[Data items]

--- START ---

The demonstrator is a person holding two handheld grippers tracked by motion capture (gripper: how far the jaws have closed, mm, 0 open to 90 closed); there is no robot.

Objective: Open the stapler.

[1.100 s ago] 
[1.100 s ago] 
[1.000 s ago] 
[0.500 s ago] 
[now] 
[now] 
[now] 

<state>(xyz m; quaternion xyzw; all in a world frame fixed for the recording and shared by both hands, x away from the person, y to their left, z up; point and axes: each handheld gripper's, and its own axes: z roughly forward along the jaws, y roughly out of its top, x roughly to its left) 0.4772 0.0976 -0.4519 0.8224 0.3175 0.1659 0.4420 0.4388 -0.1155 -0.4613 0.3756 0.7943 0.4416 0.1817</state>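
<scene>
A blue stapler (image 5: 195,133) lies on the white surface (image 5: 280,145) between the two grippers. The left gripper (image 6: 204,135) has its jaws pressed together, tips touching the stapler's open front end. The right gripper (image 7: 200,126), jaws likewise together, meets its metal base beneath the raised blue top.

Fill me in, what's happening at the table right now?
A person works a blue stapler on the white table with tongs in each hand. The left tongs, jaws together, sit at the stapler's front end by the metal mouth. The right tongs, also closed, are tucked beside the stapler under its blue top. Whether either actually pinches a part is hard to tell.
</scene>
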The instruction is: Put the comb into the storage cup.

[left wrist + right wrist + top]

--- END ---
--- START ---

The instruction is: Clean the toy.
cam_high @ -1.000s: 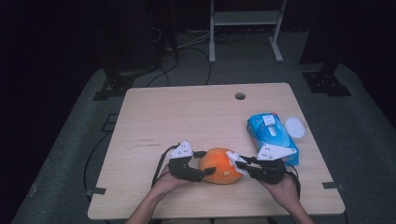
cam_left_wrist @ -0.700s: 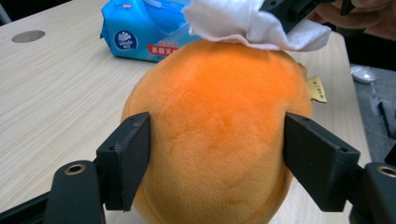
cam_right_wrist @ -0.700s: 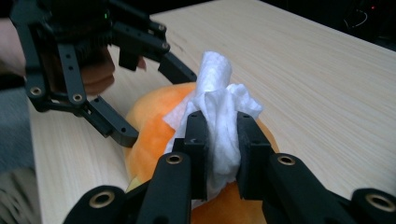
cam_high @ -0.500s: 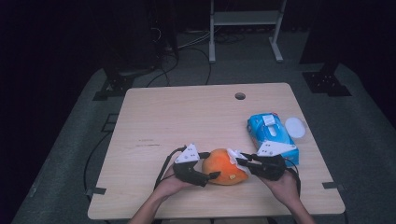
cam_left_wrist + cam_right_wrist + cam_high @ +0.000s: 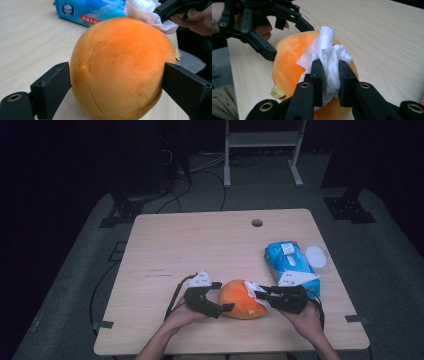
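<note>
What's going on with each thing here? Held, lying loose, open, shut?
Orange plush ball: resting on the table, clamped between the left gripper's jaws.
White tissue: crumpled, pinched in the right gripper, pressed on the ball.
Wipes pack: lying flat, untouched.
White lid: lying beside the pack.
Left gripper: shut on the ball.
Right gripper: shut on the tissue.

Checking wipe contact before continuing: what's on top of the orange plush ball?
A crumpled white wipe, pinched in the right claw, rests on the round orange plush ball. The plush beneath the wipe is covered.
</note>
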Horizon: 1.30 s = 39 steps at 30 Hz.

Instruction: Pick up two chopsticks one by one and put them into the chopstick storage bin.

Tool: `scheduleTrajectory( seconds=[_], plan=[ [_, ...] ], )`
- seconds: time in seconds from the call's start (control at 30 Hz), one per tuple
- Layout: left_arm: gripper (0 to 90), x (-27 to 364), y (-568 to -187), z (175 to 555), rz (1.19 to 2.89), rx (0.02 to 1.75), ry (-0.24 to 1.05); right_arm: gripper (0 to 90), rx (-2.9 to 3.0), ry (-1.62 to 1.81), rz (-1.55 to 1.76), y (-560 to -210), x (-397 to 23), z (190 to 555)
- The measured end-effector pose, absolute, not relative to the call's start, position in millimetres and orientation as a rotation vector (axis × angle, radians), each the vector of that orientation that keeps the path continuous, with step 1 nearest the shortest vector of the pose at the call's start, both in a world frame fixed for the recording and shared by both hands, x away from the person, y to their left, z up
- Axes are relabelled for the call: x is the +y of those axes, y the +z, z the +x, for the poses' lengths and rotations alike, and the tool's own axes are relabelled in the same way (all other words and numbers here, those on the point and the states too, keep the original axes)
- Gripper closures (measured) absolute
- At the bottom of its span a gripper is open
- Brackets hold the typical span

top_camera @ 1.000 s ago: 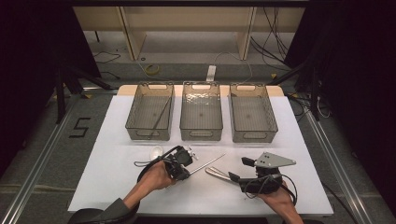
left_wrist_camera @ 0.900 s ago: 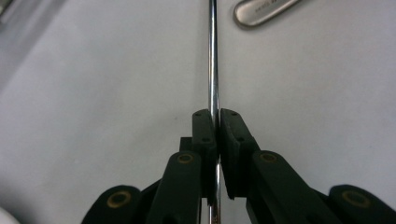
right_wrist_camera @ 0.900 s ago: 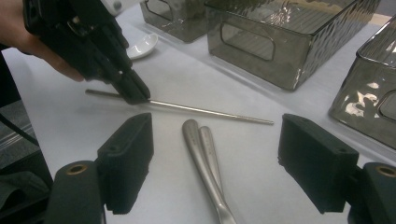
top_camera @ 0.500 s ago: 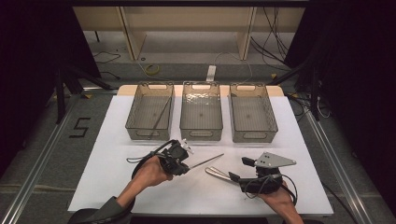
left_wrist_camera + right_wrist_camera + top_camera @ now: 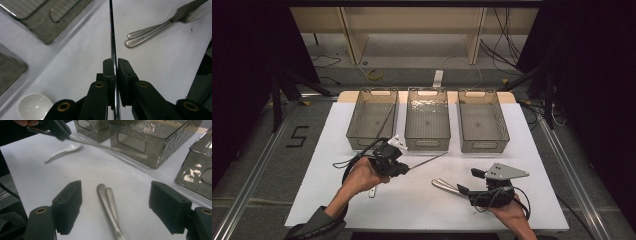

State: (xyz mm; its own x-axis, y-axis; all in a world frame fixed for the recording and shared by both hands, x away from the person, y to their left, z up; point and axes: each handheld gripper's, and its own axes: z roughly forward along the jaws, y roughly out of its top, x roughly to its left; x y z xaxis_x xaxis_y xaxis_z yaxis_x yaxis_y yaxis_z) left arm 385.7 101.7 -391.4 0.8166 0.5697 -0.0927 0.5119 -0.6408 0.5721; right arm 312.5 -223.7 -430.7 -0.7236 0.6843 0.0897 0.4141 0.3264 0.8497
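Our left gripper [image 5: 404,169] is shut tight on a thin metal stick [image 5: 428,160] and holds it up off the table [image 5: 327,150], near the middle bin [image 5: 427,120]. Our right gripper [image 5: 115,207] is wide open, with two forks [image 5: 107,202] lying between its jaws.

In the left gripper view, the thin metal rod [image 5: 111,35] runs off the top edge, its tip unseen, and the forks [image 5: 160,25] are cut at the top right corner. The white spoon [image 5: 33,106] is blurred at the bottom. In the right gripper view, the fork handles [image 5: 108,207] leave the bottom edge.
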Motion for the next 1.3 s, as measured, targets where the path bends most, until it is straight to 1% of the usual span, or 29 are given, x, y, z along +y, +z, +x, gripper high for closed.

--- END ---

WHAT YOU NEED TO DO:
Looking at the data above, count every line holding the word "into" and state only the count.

TASK OUTPUT:
2